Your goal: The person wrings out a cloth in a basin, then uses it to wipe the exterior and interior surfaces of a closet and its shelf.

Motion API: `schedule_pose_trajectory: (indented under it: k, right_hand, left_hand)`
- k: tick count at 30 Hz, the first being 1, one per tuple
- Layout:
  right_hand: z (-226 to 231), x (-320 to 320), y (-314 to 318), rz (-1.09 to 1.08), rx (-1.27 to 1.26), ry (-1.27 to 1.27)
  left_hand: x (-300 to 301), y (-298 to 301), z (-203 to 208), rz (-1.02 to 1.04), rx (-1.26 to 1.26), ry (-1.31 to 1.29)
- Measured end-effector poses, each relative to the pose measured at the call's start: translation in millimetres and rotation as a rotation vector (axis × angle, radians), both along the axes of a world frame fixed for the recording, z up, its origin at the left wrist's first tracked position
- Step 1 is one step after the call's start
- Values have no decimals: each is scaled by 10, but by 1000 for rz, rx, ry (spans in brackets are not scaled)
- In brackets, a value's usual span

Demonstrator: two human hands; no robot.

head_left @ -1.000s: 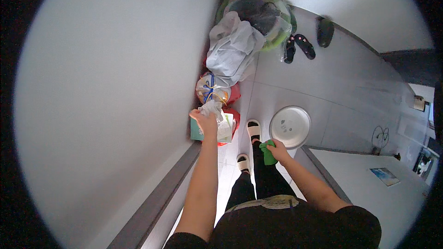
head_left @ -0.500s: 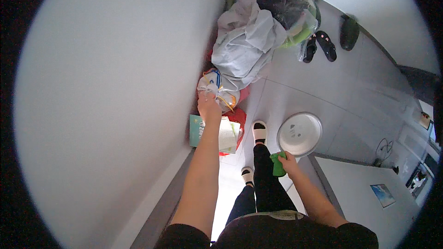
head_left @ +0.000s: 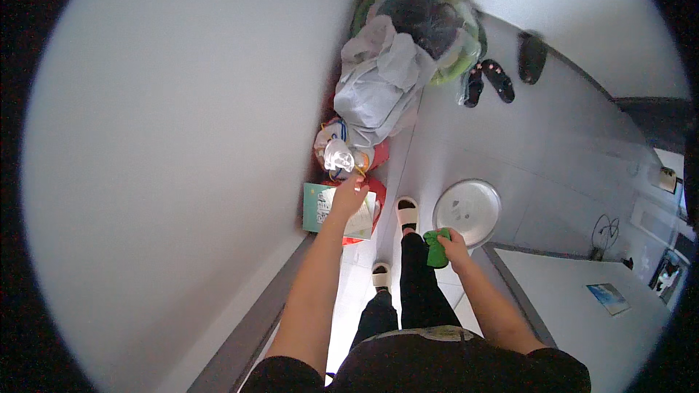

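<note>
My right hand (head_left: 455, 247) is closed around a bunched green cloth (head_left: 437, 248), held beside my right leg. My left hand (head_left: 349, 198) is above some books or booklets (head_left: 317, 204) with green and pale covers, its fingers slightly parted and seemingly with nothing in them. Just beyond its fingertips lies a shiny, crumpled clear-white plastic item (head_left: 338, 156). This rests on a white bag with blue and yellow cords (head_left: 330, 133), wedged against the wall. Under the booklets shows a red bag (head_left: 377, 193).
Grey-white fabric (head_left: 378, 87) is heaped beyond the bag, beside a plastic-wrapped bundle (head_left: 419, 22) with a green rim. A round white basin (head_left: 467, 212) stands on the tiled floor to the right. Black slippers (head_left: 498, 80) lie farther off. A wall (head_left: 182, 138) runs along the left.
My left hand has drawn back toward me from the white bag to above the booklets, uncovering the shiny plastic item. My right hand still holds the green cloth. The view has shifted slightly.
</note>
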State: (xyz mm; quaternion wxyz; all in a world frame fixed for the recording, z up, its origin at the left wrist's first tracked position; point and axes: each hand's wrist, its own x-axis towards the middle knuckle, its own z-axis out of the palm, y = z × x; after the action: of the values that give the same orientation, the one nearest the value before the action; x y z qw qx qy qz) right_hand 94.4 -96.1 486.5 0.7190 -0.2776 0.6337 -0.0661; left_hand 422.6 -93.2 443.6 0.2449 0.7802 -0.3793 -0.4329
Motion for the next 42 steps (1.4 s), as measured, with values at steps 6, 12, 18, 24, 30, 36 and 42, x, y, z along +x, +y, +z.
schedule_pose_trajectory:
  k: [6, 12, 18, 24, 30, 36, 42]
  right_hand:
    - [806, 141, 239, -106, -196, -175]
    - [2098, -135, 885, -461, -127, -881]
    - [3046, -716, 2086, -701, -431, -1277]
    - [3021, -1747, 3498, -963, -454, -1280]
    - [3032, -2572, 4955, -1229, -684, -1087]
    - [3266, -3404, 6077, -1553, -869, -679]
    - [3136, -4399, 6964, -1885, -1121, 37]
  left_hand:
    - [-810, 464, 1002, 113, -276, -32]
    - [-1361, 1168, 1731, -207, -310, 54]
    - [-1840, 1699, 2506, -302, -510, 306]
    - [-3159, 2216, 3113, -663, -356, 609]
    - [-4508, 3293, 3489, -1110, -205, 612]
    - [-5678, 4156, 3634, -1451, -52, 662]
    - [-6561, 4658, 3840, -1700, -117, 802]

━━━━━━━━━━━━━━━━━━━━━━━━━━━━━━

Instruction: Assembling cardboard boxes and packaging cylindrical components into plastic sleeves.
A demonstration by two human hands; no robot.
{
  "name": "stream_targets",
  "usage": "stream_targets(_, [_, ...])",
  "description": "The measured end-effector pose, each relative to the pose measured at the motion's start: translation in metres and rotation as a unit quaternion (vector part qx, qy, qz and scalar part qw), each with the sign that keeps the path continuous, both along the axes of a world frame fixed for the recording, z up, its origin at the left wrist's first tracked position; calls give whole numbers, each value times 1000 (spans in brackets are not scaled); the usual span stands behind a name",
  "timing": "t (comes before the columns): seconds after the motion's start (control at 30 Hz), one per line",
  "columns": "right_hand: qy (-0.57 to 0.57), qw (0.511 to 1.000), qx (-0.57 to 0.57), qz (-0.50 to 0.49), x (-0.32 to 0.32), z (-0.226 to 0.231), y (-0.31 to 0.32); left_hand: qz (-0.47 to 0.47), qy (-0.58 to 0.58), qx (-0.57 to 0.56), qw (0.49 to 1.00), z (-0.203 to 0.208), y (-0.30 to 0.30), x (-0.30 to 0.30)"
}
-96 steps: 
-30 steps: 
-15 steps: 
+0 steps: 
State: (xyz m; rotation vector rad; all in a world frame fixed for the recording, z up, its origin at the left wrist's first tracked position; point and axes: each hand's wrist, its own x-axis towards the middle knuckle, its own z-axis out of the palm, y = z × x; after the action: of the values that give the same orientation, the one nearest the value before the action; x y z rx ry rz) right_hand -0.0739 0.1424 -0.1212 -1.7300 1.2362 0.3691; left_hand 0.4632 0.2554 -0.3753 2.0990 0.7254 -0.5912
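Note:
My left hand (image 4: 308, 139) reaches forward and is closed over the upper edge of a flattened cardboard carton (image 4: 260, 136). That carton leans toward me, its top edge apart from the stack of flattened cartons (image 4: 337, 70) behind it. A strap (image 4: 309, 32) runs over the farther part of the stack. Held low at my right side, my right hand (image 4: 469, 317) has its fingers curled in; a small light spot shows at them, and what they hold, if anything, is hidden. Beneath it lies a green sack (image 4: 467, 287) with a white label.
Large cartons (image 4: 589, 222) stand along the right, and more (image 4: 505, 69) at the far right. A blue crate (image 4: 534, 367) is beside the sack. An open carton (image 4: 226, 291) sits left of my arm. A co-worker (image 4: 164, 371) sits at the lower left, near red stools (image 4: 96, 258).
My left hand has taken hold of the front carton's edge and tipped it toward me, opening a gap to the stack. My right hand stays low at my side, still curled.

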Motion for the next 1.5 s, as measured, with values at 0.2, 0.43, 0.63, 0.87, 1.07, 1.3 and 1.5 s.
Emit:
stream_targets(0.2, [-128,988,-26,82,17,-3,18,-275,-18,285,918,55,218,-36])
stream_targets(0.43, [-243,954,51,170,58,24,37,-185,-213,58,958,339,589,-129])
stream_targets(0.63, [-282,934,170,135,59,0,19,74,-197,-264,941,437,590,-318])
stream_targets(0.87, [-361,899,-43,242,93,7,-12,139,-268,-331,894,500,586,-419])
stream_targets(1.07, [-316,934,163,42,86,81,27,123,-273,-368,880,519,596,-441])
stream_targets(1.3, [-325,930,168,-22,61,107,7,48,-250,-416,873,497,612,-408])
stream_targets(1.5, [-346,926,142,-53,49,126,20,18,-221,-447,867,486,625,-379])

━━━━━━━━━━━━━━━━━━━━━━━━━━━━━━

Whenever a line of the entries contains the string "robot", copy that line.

# RESULT
Demonstrator: two human hands; no robot.
A demonstration by two human hands; no robot.

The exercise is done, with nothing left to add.